You’ve been part of the campaign to bring awareness to human trafficking and to crack down on traffickers. Are you encouraged by the results?
Fresno is doing a really great job. In fact, Sen. (Dianne) Feinstein visited here about a year-and-a-half ago and then said on the Senate floor that Fresno is a model for the rest of the nation. We have a very good relationship between the DA’s office, local law enforcement, and our federal partners at the FBI and the U.S. Attorney’s Office. We all work very closely with the nonprofits and the faith-based groups that are helping. Breaking the Chains is doing amazing work, and not just in Fresno. They’re taking in sex trafficking victims from other counties because sometimes it’s not good to house the victims where they are known.
But human trafficking continues to be a big problem that we need to keep talking about. What we’re talking about is education and awareness to prevent (the recruitment) of girls who are susceptible to human trafficking. It’s the same with gangs. We need to talk to parents, grandparents, guardians, and teachers so they understand what it looks like. How do kids fall into gangs? How do girls fall into being victimized in human trafficking? If they know what it looks like, we have a better chance of keeping them out of that life.
What keeps you going every day?
I was raised to be a fighter. There are so many good things that come out of the criminal justice system, and there are so many people we help. There are people who don’t have a voice of their own; we are a champion for them. And there are people who do participate in prosecutions. There are citizens who have had enough. They don’t want violence in their neighborhood or other people’s neighborhoods. They want to worship in peace. They want to shop in peace. And they want our community to thrive. They are the people who motivate me every day.
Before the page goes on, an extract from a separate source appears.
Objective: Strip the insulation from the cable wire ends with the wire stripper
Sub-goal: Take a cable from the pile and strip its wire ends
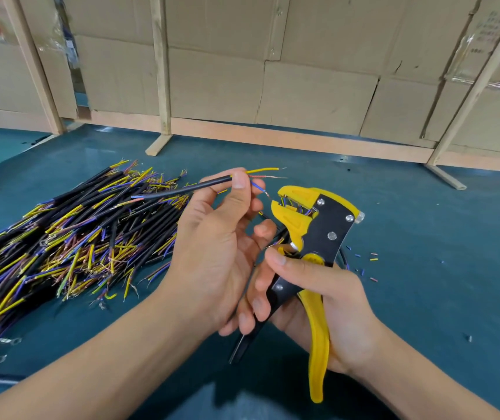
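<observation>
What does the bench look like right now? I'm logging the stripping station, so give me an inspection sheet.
Surface: teal mat, bare patches visible.
Job's things: black cable with yellow, red and blue cores fanned at its far end; yellow-and-black wire stripper, head up.
Clutter: small insulation offcuts on the mat right of the stripper.
Grippers: left hand pinches the cable; right hand grips the stripper handles.
Cables: large pile of cut cables at left, ring terminals beside it.
Surroundings: cardboard panels on wooden frame behind.
</observation>
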### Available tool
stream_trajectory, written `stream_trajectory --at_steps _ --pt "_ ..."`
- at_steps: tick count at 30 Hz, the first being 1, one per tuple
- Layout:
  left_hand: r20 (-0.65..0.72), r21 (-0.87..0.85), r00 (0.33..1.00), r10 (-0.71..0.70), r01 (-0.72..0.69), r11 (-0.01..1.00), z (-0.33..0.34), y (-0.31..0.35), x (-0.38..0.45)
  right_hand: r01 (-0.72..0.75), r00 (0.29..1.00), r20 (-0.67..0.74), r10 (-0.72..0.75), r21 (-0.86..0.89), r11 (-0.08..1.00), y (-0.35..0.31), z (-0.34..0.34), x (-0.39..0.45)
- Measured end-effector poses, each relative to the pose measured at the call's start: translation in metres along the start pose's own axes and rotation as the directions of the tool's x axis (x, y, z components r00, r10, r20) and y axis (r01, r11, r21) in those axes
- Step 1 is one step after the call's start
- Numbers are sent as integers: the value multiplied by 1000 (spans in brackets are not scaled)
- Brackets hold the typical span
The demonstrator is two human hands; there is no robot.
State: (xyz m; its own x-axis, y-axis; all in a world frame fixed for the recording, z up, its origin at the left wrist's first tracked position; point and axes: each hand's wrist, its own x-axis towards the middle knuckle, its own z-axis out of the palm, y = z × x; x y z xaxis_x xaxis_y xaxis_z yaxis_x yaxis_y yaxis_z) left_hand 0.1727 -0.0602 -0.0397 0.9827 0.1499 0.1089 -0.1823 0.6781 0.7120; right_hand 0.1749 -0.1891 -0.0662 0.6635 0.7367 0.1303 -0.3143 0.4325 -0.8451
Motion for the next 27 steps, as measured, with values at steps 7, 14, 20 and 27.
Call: stream_trajectory --at_steps 7,14,20,27 --pt "16 -35 1000 -18 19 999 -2 1 1 -1 1000 5 1 2 1000 2 0 0" --pt "87 59 996 29 -34 998 1 -2 -4 37 998 -49 -36 25 999 3 1 1" --pt "87 65 996 24 -29 997 1 -1 -4 68 997 -43 -66 48 997 5 -1 1" --pt "74 132 997 12 -22 991 1 -1 -7 54 998 12 -54 -4 999 6 -9 0"
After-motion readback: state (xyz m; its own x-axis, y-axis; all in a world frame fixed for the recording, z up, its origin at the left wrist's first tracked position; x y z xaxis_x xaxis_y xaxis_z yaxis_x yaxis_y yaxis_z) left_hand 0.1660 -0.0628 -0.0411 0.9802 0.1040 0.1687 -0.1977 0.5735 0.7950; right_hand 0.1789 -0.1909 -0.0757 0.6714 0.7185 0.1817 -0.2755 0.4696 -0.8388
We are recruiting a lot of young prosecutors coming out of law school. I sit across the table during the interview process, and they say they want to serve their community. That inspires me. I have a victim from a domestic violence case about 10 years ago who wanted to become a prosecutor but didn’t think she’d ever be able to do that. Her husband tried to murder her, her mother, and her brother. She survived the trial. She went to Fresno Pacific and got a bachelor’s degree. She just graduated from San Joaquin College of Law. She’s going to be a prosecutor when she passes the bar and that inspires me. As do the many good law enforcement officers and the many good people of this community who deserve to have a strong DA’s office.